Elle avait été terrorisée d’oser en sa présence porter un tel jugement, comme s’il avait pu le deviner.

Il lui avait fait signe d’approcher en bougeant à peine la main gauche, la droite serrant sa pipe.

Elle s’était exécutée et l’odeur de tabac était devenue si forte qu’elle avait craint de tousser, de ne pouvoir réfréner cette nausée qui lui envahissait la gorge, la bouche. Mais il y avait pire : il lui avait semblé qu’elle se couvrait de sueur et qu’il allait s’en apercevoir, comprendre qu’elle pensait qu’elle pouvait bondir sur lui, qu’elle se souvenait à cet instant précis de l’exclamation chuchotée par Heinz Knepper – et Thaddeus Rosenwald avait jadis exprimé la même pensée à Paris – : « Ne me dis pas qu’il n’y a personne dans ce pays capable de l’éliminer ! Les Russes ont tué les tsars, ils le tueront bien aussi… »

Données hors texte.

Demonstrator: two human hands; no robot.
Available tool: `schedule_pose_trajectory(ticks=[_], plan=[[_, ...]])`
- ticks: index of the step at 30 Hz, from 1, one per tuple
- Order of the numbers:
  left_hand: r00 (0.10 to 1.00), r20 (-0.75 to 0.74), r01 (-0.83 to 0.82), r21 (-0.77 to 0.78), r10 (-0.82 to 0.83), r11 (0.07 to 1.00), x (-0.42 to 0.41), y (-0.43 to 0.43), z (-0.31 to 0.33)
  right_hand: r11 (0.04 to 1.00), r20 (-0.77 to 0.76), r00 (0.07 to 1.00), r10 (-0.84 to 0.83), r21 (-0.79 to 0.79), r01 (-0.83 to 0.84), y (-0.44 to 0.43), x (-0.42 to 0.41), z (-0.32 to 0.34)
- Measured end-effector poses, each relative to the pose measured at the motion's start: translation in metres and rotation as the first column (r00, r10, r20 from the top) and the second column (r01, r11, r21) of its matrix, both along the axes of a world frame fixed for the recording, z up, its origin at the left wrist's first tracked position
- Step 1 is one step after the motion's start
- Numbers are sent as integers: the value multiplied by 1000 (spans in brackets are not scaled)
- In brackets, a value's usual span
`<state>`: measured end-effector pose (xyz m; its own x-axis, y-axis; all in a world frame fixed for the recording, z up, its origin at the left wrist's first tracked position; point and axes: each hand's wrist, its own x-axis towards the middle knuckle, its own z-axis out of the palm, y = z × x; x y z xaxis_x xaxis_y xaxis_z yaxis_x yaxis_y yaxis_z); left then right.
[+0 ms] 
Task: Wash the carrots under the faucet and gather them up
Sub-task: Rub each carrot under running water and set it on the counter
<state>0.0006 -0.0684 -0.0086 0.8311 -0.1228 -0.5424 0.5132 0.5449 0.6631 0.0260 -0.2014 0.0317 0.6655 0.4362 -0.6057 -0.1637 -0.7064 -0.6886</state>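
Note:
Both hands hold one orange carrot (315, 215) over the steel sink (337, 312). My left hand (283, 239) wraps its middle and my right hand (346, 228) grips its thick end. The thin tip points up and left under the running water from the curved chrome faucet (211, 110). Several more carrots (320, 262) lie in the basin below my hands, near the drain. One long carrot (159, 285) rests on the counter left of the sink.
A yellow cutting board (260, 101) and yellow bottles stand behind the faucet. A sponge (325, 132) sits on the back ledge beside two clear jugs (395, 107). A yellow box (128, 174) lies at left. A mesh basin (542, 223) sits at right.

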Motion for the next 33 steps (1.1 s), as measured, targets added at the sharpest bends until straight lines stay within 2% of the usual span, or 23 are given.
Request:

Julia avait été surprise qu’on ne la fouille pas à l’entrée de cette datcha de Kountsevo où elle était arrivée après une dizaine de minutes de trajet.

En descendant de voiture, elle avait aperçu les dizaines de gardes en uniforme du NKVD qui entouraient la construction à un étage, peinte en un vert sombre tirant sur le marron, comme si on avait voulu qu’elle se fondît avec la forêt de pins qui s’étendait à perte de vue.

On avait contrôlé son passeport, mais aucun des gardes qui se trouvaient dans le hall n’avait examiné le contenu de son sac ni n’avait eu un geste pour palper son corps.

Alors qu’elle aurait pu dissimuler une arme.

Et s’asseyant en face de Lui, elle avait baissé les yeux pour qu’il n’y lise pas qu’elle ne pouvait s’empêcher de se remémorer ces révolutionnaires, ces jeunes femmes qui avaient jadis attenté à la vie des tsars.

Mais elle n’avait pas eu l’audace d’imaginer le geste qui aurait mis fin à la tyrannie qui terrorisait l’Union soviétique. Elle avait à la fois si peur qu’il ne devine ce qu’elle pensait et elle en concevait tant de regrets qu’elle s’était mordue les lèvres pour ne pas crier d’effroi et de remords mêlés.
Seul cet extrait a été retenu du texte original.